I try to be as low prep as possible. I mostly use pre-made adventures but don't stick to them verbatim. Ther are more guidelines than anything. I work full time and have a wife and 4 kids. Most of my time at home is spent with my wife and kids. My prep comes as I am driving to and from work (an hour each way), from my lunchtime reading at work, and some light nighttime reading.

This is one reason I am excited about DDB. Since most of my adventure reading is done at work I don't want to bring my books back and forth so it will be easy to read electronic versions when I am away from home.
 

[MENTION=5142]Aldarc[/MENTION]: I understand, and I'm quite aware that that is the sort of statement that makes people uncomfortable.

But I'm afraid I still have to stand by it. There has been a trend I've been seeing over the last few years that basically amounts to, "If you play our game, then you don't have to do any prep." And I find that statement to be particularly harmful, because it would be astounding - and to me literally unbelievable - if being a Game Master was the one thing you could be skillful at without preparation. I might buy the statement, "In our system, we will teach you processes to prepare for play and processes of play that will make your preparation very efficient and effective.", and such a thing would be a good thing to teach and educate prospective GMs of your system in.

But to be honest, while I've seen some good ideas about processes of preparation presented in systems like FATE, I don't think I've seen anything that leads me to think you could get by just doing that sort of preparation. I think the whole 'no prep' thing is a fad, contrary to the highest standards of DMing, and I'd encourage any GM I met that wanted to get better at what they do to prepare more.

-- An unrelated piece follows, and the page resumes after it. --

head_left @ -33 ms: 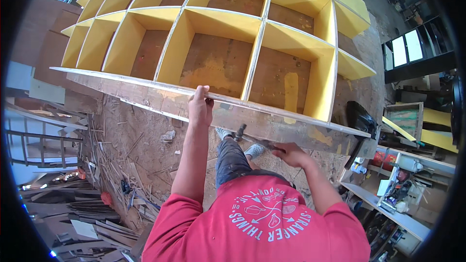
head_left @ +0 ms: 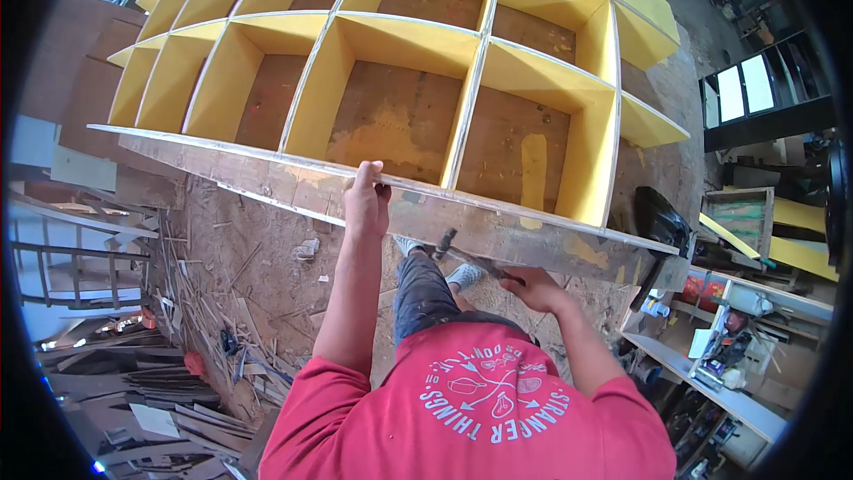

However, that said, I also agree that there is more to DMing than just hard work. It's possible, even probable, to inculcate in yourself bad habits through poor preparation. For example, it's lethal to your skill as a GM to fantasize to much about how cool a scene is going to play out, and the exact particulars of how a scene is going to play out. It's lethal to your skill as a GM to engage in any ego tripping about how cool your story is going to be when this particular things happens. It's lethal to your skill as a GM to insist that having prepared something, that is going to be what is played during this session. It's lethal to your skill as a GM to fantasize about how impressed your players are going to be by the lethality and coolness of a particular NPC or monster, and how tense the combat is going to be.

It's likewise true that you could prepare a ton of stuff, and it all be crap. The length of a novel doesn't determine its quality. Until you've gotten feedback, you don't have opportunity to learn from your mistakes. And you have to be willing to learn from your mistakes.

But that's all bad preparation and bad attitude as a GM, not an inherent aspect of preparation.

However, I will say of all this sugar coated crap about how you can be a low prep GM, this article was one of the best and least offensive because far from telling players to just show up and wing it, it actually encouraged them to change how they looked a preparation. It's core advice - "Know your system.", "Know your genera.", "Prepare to be flexible." - is actually very good advice on how to prepare. But that's very different than saying you shouldn't, and "low" isn't the same as "none".